### [Problem]
Within the listing below, filter for "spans" and copy every matching line.

### [Information shown]
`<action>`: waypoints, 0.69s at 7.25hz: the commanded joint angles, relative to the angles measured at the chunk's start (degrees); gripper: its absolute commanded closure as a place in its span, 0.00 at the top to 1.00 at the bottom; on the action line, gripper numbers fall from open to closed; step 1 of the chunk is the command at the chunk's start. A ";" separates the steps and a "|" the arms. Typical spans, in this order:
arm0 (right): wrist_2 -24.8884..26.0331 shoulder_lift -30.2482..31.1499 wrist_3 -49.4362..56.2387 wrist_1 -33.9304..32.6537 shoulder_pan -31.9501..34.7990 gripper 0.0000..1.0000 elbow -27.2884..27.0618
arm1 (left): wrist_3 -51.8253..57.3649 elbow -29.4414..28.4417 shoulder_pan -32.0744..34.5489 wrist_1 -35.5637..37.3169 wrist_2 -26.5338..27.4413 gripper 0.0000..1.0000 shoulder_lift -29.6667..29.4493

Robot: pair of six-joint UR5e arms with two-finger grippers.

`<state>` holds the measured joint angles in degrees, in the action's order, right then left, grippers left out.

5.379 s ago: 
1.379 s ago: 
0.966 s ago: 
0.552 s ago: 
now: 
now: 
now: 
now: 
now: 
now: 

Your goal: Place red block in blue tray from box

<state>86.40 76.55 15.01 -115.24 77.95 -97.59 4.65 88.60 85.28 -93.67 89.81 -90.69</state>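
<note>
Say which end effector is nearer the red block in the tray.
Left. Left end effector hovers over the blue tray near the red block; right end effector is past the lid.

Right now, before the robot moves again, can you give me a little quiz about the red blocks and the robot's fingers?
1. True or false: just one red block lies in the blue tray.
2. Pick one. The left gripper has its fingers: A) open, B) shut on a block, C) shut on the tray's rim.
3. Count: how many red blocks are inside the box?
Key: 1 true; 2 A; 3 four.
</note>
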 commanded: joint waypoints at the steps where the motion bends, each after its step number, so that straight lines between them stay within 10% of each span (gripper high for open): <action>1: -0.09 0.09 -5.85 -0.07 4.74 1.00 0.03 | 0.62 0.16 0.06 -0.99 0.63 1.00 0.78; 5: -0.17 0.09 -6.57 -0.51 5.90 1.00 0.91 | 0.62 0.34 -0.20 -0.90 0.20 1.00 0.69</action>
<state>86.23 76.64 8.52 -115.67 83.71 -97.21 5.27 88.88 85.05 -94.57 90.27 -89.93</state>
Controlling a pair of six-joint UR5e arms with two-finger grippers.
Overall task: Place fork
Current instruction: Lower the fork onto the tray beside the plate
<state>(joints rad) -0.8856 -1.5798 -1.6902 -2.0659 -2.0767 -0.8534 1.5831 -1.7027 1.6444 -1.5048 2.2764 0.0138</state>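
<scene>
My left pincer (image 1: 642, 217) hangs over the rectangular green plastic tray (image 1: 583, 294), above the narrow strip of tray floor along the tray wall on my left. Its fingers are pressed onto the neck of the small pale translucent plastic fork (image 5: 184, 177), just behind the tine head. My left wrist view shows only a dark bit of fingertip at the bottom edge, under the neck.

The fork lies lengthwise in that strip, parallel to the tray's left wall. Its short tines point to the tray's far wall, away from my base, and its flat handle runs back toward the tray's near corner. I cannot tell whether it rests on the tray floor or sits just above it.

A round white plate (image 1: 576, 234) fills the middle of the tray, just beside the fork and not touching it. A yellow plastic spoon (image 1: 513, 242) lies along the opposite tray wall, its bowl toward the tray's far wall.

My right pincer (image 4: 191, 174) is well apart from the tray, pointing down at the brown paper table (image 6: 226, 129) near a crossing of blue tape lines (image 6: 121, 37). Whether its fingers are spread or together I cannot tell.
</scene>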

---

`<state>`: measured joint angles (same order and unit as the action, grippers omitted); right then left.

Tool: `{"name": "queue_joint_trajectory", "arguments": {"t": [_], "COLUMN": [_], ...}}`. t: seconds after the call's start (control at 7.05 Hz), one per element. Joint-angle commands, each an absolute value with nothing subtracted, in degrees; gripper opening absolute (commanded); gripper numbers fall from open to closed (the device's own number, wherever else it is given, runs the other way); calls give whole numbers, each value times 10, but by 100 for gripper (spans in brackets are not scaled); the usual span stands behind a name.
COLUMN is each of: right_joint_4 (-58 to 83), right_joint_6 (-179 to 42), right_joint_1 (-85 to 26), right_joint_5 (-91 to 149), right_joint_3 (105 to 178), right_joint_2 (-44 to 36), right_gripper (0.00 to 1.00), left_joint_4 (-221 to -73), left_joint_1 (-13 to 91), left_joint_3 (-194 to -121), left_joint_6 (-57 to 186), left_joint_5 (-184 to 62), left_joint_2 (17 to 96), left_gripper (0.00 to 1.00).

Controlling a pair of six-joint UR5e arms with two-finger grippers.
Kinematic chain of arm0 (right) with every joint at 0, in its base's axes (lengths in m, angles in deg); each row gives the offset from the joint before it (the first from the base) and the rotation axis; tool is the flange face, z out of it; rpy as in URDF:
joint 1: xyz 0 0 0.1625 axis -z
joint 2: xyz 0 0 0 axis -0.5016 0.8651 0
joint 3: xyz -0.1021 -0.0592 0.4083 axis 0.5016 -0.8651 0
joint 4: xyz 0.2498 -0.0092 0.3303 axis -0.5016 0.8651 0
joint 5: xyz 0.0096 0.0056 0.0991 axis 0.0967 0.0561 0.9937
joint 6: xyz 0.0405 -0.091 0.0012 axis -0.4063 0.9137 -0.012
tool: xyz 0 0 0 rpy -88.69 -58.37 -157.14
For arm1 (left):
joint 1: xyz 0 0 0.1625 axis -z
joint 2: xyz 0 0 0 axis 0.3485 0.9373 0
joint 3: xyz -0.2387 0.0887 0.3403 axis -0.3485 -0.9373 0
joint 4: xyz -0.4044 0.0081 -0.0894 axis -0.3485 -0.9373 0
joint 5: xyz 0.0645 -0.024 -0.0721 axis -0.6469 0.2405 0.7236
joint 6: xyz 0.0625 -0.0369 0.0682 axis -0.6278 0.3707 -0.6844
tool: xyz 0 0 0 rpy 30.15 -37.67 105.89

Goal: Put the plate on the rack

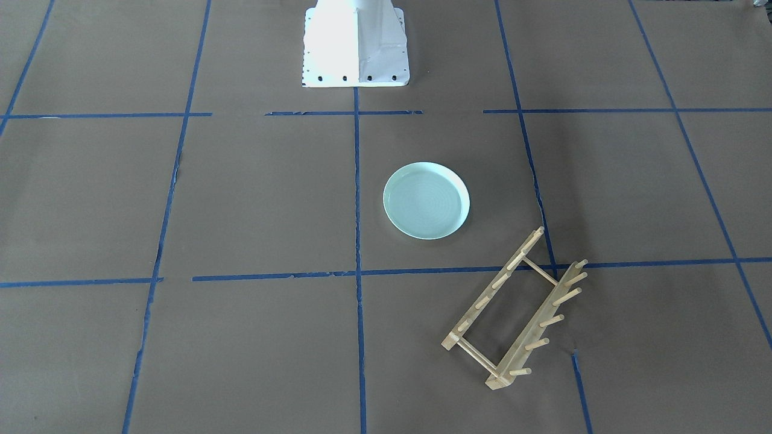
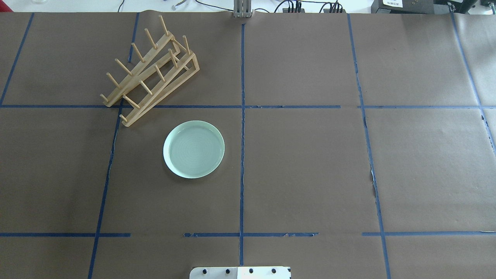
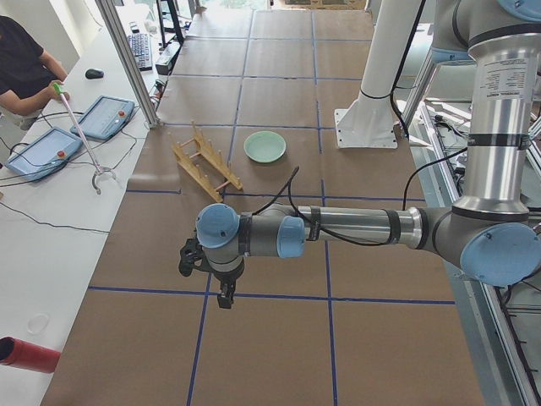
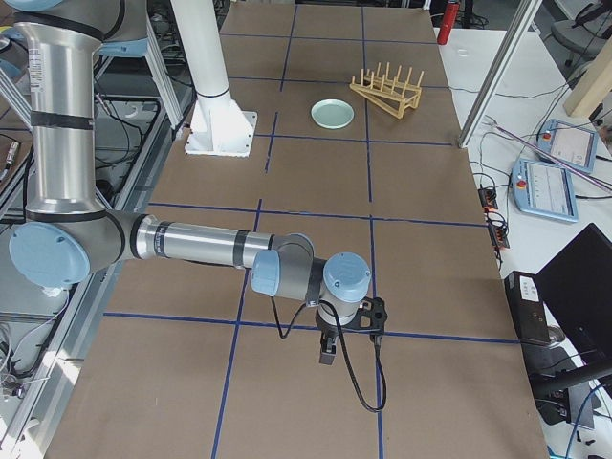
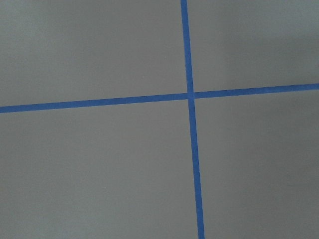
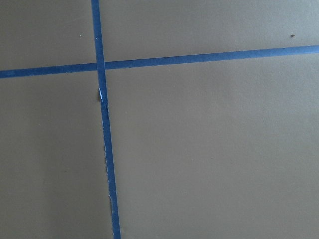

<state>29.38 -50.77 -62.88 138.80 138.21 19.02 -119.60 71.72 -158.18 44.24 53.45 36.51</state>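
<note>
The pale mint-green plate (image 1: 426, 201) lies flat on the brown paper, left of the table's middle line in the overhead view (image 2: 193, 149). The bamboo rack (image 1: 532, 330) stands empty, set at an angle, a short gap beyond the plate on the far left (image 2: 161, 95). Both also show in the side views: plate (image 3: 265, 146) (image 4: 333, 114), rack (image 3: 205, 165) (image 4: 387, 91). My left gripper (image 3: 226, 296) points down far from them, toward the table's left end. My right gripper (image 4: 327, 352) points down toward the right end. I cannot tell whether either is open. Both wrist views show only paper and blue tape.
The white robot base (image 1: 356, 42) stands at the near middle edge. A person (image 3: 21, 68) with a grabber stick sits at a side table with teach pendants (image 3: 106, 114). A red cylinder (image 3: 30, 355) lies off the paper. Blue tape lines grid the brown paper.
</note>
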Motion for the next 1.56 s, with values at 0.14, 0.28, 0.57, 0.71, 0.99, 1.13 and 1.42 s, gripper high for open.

### [Task result]
`<action>`: waypoints, 0.69s at 7.25hz: the commanded joint angles, relative to the angles measured at the chunk's start (degrees); gripper: its absolute commanded closure as a place in its span, 0.00 at the top to 1.00 at the bottom; on the action line, gripper numbers fall from open to closed; step 1 of the chunk is the command at the chunk's start. A ";" separates the steps and a "|" the arms. Typical spans, in this order:
Tool: `{"name": "queue_joint_trajectory", "arguments": {"t": [_], "COLUMN": [_], ...}}`. t: seconds after the call's start (control at 7.05 Hz), one per element. Joint-angle commands, each an absolute value with nothing subtracted, in degrees; gripper opening absolute (commanded); gripper numbers fall from open to closed (the device's own number, wherever else it is given, runs the other way); calls give whole numbers, each value times 10, but by 100 for gripper (spans in brackets are not scaled); the usual span stands behind a name.

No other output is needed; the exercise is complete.